◆ **PROBLEM REQUIREMENTS**: Copy out the first line of the listing and every line after it, exactly, until you have copied the line containing "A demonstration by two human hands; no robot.".

◆ **DATA SECTION**:
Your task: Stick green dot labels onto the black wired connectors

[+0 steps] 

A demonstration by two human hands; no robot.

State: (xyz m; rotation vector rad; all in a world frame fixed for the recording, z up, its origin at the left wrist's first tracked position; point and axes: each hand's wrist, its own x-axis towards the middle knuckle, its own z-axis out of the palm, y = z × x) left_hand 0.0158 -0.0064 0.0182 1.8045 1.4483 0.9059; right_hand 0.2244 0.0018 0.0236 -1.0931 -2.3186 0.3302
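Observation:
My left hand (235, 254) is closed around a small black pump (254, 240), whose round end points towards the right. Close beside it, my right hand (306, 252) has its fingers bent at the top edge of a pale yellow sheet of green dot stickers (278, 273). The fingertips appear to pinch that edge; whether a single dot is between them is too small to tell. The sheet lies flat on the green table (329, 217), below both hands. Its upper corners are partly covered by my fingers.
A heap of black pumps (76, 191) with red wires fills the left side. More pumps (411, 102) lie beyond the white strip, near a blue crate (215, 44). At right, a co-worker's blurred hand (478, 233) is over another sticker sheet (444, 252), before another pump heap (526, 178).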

◆ **EXERCISE RESULT**:
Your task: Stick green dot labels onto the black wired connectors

[+0 steps] 

A demonstration by two human hands; no robot.

No further output is required.